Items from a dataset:

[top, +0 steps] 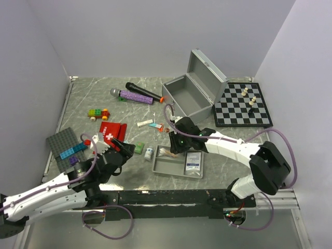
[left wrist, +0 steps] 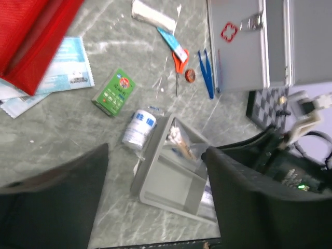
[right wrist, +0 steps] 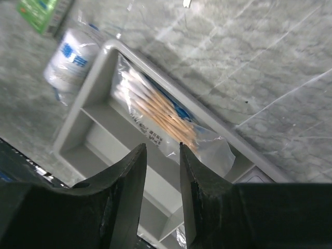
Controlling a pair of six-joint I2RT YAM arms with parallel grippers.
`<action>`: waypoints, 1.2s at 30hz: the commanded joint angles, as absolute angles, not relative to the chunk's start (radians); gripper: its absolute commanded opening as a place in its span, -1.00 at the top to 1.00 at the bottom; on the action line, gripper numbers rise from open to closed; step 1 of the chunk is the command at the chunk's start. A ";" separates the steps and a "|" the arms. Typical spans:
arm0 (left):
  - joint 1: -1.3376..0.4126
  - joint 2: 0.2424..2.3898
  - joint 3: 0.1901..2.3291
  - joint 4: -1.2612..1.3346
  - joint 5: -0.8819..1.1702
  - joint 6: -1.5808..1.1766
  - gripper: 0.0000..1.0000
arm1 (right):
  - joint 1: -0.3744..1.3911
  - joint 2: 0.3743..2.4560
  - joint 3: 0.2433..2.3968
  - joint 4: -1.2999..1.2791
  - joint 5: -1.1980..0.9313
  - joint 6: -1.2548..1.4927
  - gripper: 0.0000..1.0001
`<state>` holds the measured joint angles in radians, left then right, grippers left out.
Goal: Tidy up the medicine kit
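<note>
Two wrist views add detail. Only the right wrist shows wooden cotton swabs (right wrist: 161, 116) in a crinkly clear bag inside the grey divided tray (right wrist: 83, 111), with the right gripper (right wrist: 162, 148) narrowly parted above it, pinching nothing. The left gripper (left wrist: 155, 149) is spread wide and empty. Overhead, the boxy metal case (top: 187, 98) stands open at 12 o'clock from the tray, the red pouch (top: 111, 132) at 10.

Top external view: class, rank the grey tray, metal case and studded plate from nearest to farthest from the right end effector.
1. Grey tray, just below the right end effector.
2. Metal case, farther back.
3. Studded plate, far left.
</note>
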<state>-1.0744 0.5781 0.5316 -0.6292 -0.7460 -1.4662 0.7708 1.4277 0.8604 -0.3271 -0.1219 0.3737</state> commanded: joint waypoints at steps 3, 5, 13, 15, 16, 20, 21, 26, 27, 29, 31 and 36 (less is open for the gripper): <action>-1.052 0.529 0.526 -0.732 -0.824 -1.482 -0.70 | 0.778 1.494 0.879 -0.282 -0.120 0.382 0.22; -1.048 0.557 0.547 -0.755 -0.828 -1.477 -0.67 | 0.778 1.497 0.873 -0.279 -0.115 0.383 0.22; -0.896 0.765 0.571 -0.600 -0.665 -1.277 -0.53 | 0.776 1.329 0.842 -0.267 -0.104 0.379 -0.07; -0.800 0.805 0.542 -0.499 -0.545 -1.201 -0.42 | 0.776 1.284 0.841 -0.284 -0.100 0.377 -0.15; -0.758 0.825 0.528 -0.455 -0.493 -1.169 -0.35 | 0.776 1.258 0.836 -0.290 -0.094 0.379 -0.16; -0.638 0.920 0.534 -0.373 -0.402 -1.083 -0.19 | 0.776 1.169 0.796 -0.310 -0.081 0.388 -0.19; -0.624 0.955 0.549 -0.362 -0.387 -1.062 -0.15 | 0.776 1.142 0.782 -0.311 -0.080 0.390 -0.20; -0.586 1.159 0.646 -0.350 -0.367 -0.989 0.00 | 0.776 1.085 0.727 -0.325 -0.055 0.399 -0.20; -0.586 1.187 0.658 -0.344 -0.370 -0.988 0.03 | 0.776 1.075 0.720 -0.327 -0.051 0.400 -0.20; -0.584 1.235 0.678 -0.339 -0.388 -1.003 0.00 | 0.776 1.059 0.706 -0.324 -0.051 0.405 -0.20; -0.586 1.268 0.692 -0.334 -0.411 -1.020 -0.06 | 0.776 1.043 0.696 -0.325 -0.052 0.408 -0.21; -0.586 1.394 0.771 -0.414 -0.472 -1.055 -0.11 | 0.776 1.017 0.681 -0.331 -0.048 0.410 -0.21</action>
<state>-0.5892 1.3216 0.6914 -0.3733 -0.4156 -1.0355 0.7727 1.0611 0.6949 -0.3393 -0.0677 0.4030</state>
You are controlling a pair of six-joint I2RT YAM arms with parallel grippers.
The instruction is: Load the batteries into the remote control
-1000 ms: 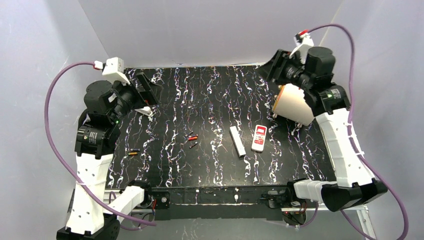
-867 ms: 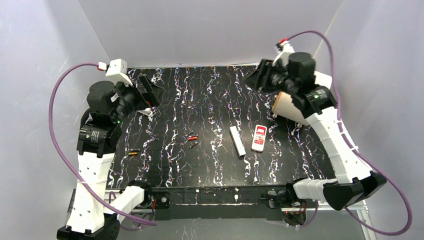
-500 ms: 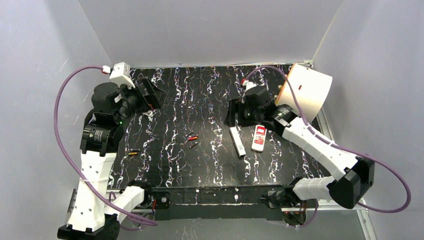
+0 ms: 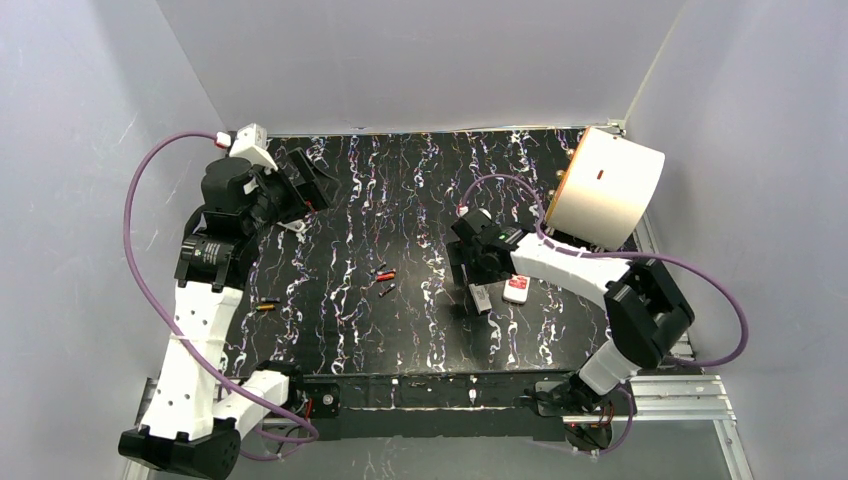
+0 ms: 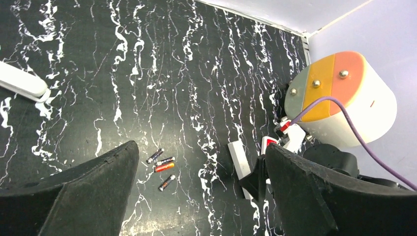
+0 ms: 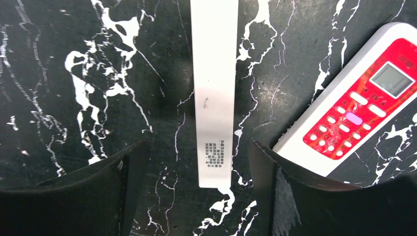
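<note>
The right claw (image 6: pixel 197 147) stands open over the near end of the white remote (image 6: pixel 214 73). A finger sits on each side with bare table showing in both gaps, and it grips nothing. The red remote (image 6: pixel 359 113) lies face up just beside the white one, aslant and apart from it, with one corner hidden behind a finger. Left of the pair, bare table (image 4: pixel 400 180) runs to the batteries (image 5: pixel 162 166): four lie close together near mid-table, clear of both claws. A fifth (image 4: pixel 265 306) lies alone further left, towards the near edge. The left claw (image 5: pixel 200 147) hangs wide open and empty above the far left corner, with a small white piece (image 5: pixel 22 83) on the table near it. The far half of the table is open up to the back wall. A drum (image 5: pixel 364 108) lies on its side in the far right corner, close to the walls. Its capped end faces the table and its inside does not show.
</note>
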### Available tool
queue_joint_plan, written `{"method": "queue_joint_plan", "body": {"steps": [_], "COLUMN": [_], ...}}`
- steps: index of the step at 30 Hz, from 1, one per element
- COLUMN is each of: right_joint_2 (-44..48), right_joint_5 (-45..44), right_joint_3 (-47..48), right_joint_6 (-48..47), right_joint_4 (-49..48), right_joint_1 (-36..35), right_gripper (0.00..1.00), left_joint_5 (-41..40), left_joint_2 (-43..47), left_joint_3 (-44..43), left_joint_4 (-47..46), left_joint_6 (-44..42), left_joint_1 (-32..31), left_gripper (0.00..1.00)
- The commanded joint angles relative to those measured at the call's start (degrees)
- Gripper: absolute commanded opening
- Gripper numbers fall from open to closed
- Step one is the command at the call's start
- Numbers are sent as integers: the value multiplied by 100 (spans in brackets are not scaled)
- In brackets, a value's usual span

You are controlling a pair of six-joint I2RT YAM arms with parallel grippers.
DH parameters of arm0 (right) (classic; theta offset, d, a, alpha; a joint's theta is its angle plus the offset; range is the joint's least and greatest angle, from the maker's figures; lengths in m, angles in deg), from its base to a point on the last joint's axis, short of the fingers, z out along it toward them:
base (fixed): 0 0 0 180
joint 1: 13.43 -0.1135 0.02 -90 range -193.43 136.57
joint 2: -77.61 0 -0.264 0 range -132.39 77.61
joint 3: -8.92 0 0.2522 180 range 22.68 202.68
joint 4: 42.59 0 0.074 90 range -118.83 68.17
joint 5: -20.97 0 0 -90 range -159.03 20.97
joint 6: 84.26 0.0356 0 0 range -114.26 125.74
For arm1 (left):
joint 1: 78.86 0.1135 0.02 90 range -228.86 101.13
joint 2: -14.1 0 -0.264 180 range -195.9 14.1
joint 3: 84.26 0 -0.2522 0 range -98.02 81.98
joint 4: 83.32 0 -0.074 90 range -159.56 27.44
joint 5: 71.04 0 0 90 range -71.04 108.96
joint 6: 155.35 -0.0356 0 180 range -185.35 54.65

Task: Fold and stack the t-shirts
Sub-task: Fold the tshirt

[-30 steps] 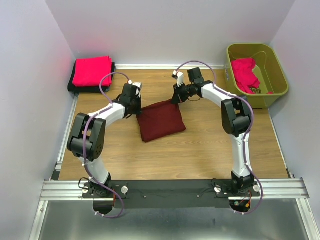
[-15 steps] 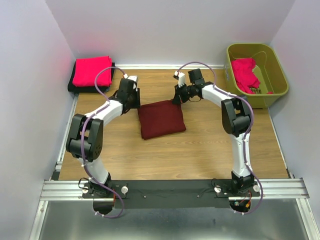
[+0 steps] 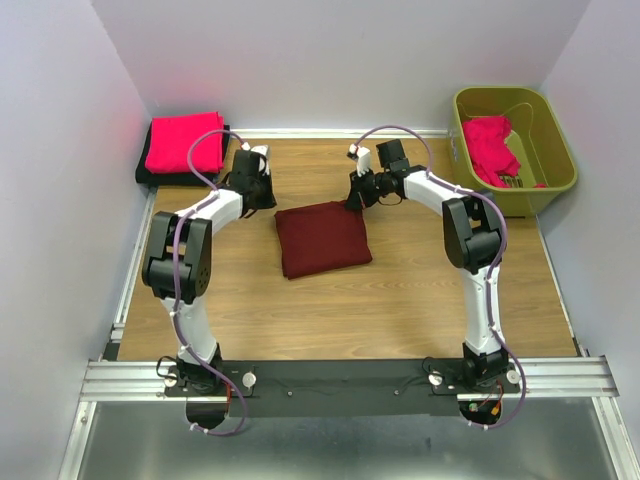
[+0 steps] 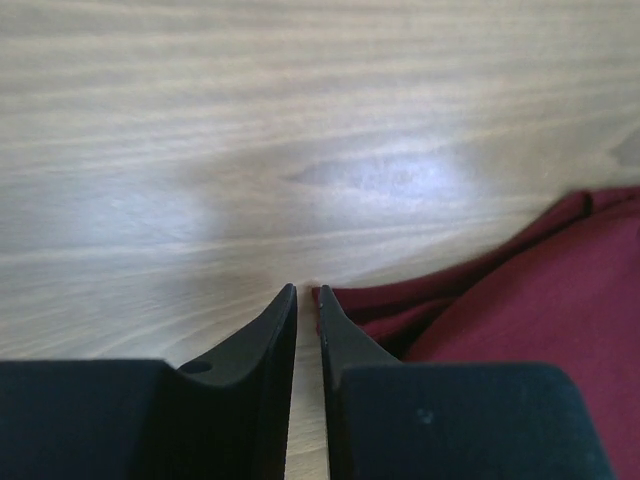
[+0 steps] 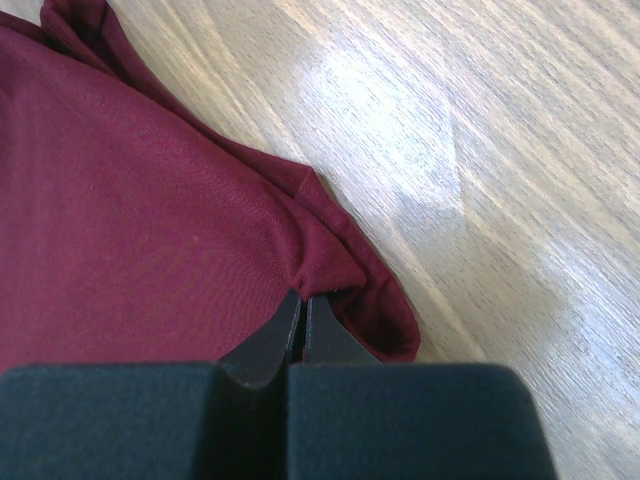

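Maroon t-shirt [image 3: 322,238] lies folded mid tabletop [image 3: 400,300]. R gripper [image 5: 303,300] pinched tight on its far-right corner. L gripper [image 4: 306,295] just off its far-left corner, jaws barely apart, holding nothing. Pink t-shirt [image 3: 183,142] atop black t-shirt [image 3: 150,176], well left of it.

Pale lavender walls [image 3: 350,60] enclose a wood-grain table [image 3: 400,300] with a metal rail [image 3: 350,375] along its near edge.
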Motion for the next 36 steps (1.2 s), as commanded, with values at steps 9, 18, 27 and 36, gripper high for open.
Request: {"method": "queue_joint_plan", "body": {"steps": [9,18,27,36], "right_joint_2": [64,-41,46,643], "right_joint_5": [-25,-17,-148,-403], "right_joint_3": [-25,98,134,-121], "right_joint_6": [53,176,229,291], "right_joint_4": [-52,-43,-43,-52], "right_joint_1": [39,39,39,39], "right_gripper": [1,1,1,1], "left_joint_5": [696,749,863,872], "left_joint_2": [-304,-603,-946,-955], "left_joint_3": [-59,29,55,99], "left_joint_4": [-41,-59,-15,20], "left_joint_6": [-109,6,225,296], "left_joint_1": [-144,-170,-179,-179], "left_gripper": [22,20,11,0]}}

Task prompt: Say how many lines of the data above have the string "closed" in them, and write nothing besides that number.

Exercise answer: 2